I reviewed the talk again this morning, and here are my notes.


diCarlo opened up by pointing out that the greatest discovery in history was a negative one, that is, we learned to recognize what we do not know. Socrates and the other skeptics were the first teachers to teach about the limits to knowledge, and to show how effective epistemological humility can be. It is how the scientific method came about.

(half asleep, I think: obviously this fellow is an atheist, since religion has been teaching that humility since day one by means of an obscure technique known as "prayer")

diCarlo continues, saying that there are 5 questions that are the most important in the world, namely,


What do or can I know?

Who or what am I? or, How do I define myself?

Why am I here at all?

How should I behave?

What is to come of me?


As he listed these questions, a strange image popped into my semi-catatonic mind of a pentacle or star. This is the symbol of man, and was the form in which several Tablets of the Bab and Baha'u'llah were written, and here it was, floating before my face. As he named each of the five questions it appeared at a pointy end. The first question, what can I know?, popped up at the "head" of the pentacle. What am I? came on the right "hand" or arm of the star, and why am I? sat at the left hand. The right point or leg was the question, how to act? and at the left leg was, what is to become of me?


diCarlo went on to say that each question can be answered naturally (small t truth) or supernaturally, by means of big "t" Truth. The natural or scientific answer would be something like:


What can I know? This is limited by language and my understanding of the physical universe.

Who am I? I am a physical being that evolved through accidental combinations of atoms over millions of years in a chaotic universe.

Why am I here? Accidentally, without reason. We could as easily have not been here.

How should I behave? That depends on the rules we come up with in discussion. We may decide on a Machiavellian "might is right" approach, or take an egalitarian, cooperative approach.

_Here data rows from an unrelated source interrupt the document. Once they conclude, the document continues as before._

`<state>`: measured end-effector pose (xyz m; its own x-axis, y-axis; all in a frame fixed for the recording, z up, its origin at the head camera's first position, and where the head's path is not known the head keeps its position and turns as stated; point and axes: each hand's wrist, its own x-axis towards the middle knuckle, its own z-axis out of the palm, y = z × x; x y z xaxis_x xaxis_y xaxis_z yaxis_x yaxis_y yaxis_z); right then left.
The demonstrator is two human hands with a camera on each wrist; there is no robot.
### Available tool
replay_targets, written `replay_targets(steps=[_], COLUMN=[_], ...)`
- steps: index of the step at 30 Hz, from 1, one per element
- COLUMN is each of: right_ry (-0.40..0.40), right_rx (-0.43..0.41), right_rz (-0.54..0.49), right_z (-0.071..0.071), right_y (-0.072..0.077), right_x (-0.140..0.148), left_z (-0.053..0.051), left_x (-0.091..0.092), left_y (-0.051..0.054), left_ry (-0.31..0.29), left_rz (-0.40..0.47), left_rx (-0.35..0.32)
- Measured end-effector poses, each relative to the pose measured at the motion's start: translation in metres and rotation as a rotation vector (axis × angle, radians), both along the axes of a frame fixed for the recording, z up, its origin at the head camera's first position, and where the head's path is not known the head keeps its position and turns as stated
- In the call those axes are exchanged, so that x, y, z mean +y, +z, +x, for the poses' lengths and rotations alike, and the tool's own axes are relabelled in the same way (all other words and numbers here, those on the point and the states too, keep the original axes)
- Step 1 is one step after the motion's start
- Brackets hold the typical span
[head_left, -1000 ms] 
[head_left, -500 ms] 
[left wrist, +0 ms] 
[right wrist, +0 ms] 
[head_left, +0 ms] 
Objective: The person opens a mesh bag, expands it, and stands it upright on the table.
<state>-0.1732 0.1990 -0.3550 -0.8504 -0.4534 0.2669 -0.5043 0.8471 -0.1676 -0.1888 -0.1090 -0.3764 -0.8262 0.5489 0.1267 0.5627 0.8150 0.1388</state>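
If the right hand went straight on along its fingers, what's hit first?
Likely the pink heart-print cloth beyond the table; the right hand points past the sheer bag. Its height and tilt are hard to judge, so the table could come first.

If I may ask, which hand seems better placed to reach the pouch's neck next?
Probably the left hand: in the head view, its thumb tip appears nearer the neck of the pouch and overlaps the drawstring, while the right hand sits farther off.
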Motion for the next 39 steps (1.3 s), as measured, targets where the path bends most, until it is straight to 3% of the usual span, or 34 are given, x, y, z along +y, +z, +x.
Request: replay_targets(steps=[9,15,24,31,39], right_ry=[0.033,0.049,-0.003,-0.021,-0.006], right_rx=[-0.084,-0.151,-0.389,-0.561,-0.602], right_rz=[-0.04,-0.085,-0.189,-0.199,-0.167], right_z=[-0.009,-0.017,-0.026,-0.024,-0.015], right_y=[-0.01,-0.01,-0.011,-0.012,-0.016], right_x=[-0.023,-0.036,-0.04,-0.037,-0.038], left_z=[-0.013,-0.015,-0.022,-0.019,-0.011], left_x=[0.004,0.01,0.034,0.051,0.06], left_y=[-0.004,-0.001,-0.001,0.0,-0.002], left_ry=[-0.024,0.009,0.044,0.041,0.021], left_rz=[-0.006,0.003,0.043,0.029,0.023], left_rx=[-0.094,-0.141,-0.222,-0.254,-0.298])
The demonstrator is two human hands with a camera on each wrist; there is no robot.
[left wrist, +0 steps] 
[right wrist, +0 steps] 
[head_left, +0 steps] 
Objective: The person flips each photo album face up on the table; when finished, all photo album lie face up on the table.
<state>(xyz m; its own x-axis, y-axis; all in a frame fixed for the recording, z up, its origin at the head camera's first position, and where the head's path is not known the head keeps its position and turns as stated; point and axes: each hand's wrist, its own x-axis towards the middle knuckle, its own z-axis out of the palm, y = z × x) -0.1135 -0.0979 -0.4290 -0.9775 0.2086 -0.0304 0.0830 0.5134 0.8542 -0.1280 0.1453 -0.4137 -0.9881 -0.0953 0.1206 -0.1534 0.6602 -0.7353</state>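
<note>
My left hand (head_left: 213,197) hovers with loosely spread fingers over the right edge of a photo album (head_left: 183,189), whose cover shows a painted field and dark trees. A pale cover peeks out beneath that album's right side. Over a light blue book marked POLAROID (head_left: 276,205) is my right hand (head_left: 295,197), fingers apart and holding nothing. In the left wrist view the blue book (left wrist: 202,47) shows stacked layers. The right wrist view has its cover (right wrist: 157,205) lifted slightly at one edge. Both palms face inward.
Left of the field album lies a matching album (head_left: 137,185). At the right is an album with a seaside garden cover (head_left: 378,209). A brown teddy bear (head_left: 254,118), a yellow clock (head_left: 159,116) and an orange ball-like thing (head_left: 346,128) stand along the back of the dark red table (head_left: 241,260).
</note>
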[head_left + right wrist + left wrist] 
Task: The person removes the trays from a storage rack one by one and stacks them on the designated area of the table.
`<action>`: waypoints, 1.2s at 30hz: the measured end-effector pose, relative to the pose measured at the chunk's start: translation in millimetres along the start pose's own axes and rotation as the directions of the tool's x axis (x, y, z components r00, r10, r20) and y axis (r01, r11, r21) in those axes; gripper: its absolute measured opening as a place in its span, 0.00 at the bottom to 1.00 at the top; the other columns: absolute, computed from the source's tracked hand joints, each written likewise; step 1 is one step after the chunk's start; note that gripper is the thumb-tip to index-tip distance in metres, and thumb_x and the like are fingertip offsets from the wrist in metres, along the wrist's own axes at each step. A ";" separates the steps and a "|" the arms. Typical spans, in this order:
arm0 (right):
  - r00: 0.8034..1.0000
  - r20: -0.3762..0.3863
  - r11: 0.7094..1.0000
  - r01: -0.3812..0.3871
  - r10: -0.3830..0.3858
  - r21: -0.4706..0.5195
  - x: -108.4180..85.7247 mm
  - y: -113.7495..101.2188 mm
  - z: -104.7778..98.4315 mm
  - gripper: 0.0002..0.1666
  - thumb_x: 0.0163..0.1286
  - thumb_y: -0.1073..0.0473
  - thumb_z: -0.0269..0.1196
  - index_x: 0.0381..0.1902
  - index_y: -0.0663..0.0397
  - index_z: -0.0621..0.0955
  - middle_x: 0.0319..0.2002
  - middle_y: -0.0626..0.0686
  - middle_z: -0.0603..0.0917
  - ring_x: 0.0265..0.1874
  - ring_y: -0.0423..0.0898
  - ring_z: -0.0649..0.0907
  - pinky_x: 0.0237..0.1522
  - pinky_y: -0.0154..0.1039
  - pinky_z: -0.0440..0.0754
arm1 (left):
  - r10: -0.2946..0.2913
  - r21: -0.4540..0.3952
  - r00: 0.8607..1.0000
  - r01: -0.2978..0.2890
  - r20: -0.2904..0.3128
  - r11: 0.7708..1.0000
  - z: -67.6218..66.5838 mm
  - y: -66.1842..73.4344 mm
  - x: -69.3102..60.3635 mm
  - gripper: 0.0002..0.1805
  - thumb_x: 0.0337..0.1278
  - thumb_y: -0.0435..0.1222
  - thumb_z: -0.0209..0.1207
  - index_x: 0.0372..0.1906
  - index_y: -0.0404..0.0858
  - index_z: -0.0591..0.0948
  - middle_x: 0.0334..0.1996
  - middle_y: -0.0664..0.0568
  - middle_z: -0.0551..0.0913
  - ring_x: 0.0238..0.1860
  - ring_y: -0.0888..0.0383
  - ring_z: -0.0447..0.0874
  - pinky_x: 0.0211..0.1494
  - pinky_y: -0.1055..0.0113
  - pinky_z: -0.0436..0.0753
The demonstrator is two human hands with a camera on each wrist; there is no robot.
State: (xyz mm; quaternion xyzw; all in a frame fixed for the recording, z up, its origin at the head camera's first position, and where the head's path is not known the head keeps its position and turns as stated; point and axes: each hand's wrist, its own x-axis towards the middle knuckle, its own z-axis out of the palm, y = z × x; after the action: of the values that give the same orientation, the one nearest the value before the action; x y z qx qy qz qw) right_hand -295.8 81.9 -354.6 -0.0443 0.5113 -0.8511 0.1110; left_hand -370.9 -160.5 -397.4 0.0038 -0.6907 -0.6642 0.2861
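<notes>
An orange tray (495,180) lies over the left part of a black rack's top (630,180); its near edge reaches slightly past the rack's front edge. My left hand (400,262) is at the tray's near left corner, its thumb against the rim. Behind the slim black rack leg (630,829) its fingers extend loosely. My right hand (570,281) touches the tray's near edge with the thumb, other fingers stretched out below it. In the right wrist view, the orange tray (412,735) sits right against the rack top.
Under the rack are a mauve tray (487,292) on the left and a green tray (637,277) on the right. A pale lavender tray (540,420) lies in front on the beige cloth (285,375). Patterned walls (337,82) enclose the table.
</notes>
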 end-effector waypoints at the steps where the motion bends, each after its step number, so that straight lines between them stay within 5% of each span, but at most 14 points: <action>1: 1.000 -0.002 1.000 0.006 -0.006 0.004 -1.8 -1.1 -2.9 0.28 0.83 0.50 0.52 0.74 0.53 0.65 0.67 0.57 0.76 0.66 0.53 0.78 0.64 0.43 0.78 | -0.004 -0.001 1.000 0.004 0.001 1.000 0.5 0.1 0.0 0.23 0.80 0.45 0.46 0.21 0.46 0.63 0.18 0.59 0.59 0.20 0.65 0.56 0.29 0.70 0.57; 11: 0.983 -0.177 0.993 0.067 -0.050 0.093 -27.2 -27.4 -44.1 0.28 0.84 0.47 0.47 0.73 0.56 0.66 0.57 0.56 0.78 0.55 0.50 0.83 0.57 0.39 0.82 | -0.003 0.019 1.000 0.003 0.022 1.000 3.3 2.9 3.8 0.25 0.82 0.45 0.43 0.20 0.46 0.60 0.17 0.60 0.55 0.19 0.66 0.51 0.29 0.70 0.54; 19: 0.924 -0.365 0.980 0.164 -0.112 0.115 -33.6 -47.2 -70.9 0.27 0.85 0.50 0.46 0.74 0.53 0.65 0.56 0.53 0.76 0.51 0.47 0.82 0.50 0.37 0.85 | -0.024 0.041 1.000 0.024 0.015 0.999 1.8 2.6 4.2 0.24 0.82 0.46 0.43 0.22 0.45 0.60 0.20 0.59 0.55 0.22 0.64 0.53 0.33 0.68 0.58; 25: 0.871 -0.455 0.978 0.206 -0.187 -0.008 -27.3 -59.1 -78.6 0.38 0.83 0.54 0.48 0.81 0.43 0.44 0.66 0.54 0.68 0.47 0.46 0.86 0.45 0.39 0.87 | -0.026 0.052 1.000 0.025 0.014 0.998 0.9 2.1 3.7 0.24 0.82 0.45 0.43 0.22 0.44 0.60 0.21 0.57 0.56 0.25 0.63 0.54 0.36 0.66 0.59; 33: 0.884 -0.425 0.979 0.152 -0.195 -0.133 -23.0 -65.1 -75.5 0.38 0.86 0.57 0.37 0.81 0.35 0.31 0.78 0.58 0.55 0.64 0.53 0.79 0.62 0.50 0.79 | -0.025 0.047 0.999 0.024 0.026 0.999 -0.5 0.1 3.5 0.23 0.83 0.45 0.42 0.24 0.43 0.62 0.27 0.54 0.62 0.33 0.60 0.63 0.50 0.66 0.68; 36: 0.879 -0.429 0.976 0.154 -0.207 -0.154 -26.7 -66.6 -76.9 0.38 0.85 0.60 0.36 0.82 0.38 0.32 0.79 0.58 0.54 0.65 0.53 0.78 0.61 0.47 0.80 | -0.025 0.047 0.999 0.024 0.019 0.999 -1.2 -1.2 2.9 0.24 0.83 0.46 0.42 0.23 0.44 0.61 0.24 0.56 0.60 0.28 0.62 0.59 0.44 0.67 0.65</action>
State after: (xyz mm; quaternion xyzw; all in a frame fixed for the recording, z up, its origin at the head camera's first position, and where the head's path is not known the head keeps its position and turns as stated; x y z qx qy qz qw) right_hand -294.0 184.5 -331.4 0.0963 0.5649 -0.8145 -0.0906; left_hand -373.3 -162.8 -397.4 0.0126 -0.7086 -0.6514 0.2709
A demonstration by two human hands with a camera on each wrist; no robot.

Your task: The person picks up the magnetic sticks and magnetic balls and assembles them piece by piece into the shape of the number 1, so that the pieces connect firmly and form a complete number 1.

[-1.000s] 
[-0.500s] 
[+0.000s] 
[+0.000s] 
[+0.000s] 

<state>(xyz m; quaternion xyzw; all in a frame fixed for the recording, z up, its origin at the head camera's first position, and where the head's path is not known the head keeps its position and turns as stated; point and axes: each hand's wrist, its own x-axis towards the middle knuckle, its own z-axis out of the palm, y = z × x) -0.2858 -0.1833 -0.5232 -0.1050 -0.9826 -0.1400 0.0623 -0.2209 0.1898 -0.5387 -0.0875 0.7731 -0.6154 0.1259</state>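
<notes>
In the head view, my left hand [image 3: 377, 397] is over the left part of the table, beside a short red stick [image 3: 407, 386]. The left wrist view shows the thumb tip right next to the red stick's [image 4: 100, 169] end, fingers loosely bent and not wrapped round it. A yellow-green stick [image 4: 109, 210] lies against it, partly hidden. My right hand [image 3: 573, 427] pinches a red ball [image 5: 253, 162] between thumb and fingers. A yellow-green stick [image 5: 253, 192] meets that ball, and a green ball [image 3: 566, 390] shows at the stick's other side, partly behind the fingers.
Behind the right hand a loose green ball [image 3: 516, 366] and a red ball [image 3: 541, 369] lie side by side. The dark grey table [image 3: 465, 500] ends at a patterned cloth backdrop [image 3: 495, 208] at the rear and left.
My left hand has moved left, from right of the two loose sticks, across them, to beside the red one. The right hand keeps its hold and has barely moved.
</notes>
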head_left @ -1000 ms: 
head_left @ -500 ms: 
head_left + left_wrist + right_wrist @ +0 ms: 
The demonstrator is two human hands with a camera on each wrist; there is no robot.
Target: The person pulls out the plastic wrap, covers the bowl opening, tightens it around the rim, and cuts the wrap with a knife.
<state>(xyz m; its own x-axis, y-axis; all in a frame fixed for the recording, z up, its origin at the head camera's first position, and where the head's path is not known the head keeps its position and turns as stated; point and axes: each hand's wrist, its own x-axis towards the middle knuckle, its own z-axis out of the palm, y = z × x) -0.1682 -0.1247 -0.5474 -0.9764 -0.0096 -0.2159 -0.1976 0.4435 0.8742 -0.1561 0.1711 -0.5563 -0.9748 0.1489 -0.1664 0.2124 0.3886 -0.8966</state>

What is to come of me? Nothing. We have one life to live, so do not blow it.


Or, alternatively, the questions can be answered supernaturalistically, or in terms of religion.


What do or can I know? I know absolute truth. How do I know that? I have it all written down here in this holy book. I can just read my infallible guidance out to you.

Who or what am I? I am essentially a spiritual being. Behind the physical body is a je ne sais quoi.

Why am I here? To do God's work. To behave in a manner befitting the God that created me.

How am to behave? According to what the scriptures tell me.

What is to become of me? That depends how I behave towards others while I am here.


Our learned professor then goes on to say that the latter supernatural world view is absolutely certain. Believers say, "I have nailed it." Many believers, maybe, but not Baha'is. Our world view is as relativistic as any scientist's. The Guardian, following the Iqan, stated that,


"the fundamental principle which constitutes the bedrock of Baha'i belief (is) the principle that religious truth is not absolute but relative, that Divine Revelation is orderly, continuous and progressive and not spasmodic or final." (Shoghi Effendi, World Order of Baha'u'llah, 115)


The physical monument of our relativistic credo, of our as it were "post-Einsteinian" transcendentalism is the Mashriqu'l-Adhkar, which according to the Guardian is a symbol of the "fundamental verity underlying the Baha'i Faith, that religious truth is not absolute but relative, that Divine Revelation is not final but progressive." (Shoghi Effendi, Baha'i Administration, 185)


This relativism of Baha'is raises the question, if we recognize and claim to know the absolute, why are we not absolutists? Would it not be more loyal to our Creator to hold that God is capable of giving us absolute certainty by the miracle of faith?


No, again, I hark back to the existence of prayer. If God made us absolutely certain there would be no need for prayer. If there were no uncertainty, if our will were utterly identical with God's, Jesus for instance would not have prayed to have the cup of martyrdom to be taken from His lips. No, there would not even be a need for questions. The pentacle that symbolizes the human, and the five questions coming out of its points, would have as little meaning for people as it does to a rat or a tree.